As president Kennedy put it: “No news picture in history has generated so much emotion around the world as that one“. People questioned America’s support for Diem’s government, and Kennedy did not oppose a coup that overthrew it a few months later. On the night of November 1-2, South Vietnamese army units attacked the presidential palace, and captured it after a bloody siege. Diem and his advisor and younger brother, Ngo Dinh Nhu, surrendered after they were promised a safe exile. They were placed in the back of an armored personnel carrier that was to take them to a military airbase. Instead, they were assassinated by South Vietnamese officers en route.
This Was a Particularly Bad Year For the US In Vietnam
For General William Westmoreland, the overall US military commander in Vietnam since 1964, 1968 was a bad year. His repeated predictions that a corner was about to get turned, and that the war was on course for a successful conclusion, had long since worn thin. Then in early 1968, the communists launched the Tet Offensive, a massive surprise attack against cities and towns throughout South Vietnam. The resultant chaos made Westmoreland seem to many as overly optimistic, or even ludicrous.

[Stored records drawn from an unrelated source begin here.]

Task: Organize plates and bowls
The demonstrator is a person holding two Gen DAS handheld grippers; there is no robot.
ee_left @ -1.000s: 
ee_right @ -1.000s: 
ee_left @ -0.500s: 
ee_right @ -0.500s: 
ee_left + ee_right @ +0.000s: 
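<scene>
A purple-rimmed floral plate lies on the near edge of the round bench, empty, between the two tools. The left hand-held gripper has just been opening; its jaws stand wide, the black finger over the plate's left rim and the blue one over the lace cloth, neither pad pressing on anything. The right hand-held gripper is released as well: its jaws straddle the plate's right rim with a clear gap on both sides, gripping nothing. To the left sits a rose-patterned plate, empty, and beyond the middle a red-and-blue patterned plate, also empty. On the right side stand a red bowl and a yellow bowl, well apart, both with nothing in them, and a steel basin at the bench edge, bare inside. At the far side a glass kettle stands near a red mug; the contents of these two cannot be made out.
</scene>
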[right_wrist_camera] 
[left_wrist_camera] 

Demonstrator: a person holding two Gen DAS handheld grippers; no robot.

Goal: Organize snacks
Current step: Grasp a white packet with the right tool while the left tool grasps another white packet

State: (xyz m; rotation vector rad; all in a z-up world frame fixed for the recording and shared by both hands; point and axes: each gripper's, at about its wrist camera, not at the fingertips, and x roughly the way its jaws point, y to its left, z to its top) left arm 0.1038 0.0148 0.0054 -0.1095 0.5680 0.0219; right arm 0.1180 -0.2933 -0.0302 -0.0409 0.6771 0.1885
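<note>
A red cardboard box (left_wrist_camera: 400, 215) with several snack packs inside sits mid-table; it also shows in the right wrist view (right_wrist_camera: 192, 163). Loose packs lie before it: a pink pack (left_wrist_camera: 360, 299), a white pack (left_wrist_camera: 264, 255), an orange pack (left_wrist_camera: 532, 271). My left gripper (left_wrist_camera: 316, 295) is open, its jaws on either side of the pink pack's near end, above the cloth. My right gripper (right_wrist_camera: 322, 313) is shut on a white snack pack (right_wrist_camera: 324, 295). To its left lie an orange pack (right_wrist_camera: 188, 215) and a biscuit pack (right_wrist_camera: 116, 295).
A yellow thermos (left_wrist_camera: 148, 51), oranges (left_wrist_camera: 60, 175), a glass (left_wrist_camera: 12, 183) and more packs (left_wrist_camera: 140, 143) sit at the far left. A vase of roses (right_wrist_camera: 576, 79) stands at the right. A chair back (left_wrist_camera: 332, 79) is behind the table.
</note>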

To add to his woes, a separate North Vietnamese offensive had besieged a remote US Marine garrison at Khe Sanh, near the demilitarized zone between North and South Vietnam. Fourteen years earlier, the Vietnamese had besieged and forced the surrender of a remote French garrison at Dien Bien Phu. For a while, it was feared that the Marines at Khe Sanh might suffer the same fate. As documents quietly declassified in 2016 reveal, the stress got to Westmoreland: he seriously explored a plan, codenamed Operation FRACTURE JAW, to nuke North Vietnam.
William Westmoreland assumed command in South Vietnam in 1964. Back then, America’s military presence in that country amounted to roughly 16,000 men, mostly advisers to the South Vietnamese Army, and support personnel. By the end of 1964, at Westmoreland’s recommendation, that figure had mushroomed to over 200,000 Americans, many of them combat troops. Rather than support the South Vietnamese in their fight against the communists, the US military mission had morphed into directly taking on communist forces in South Vietnam.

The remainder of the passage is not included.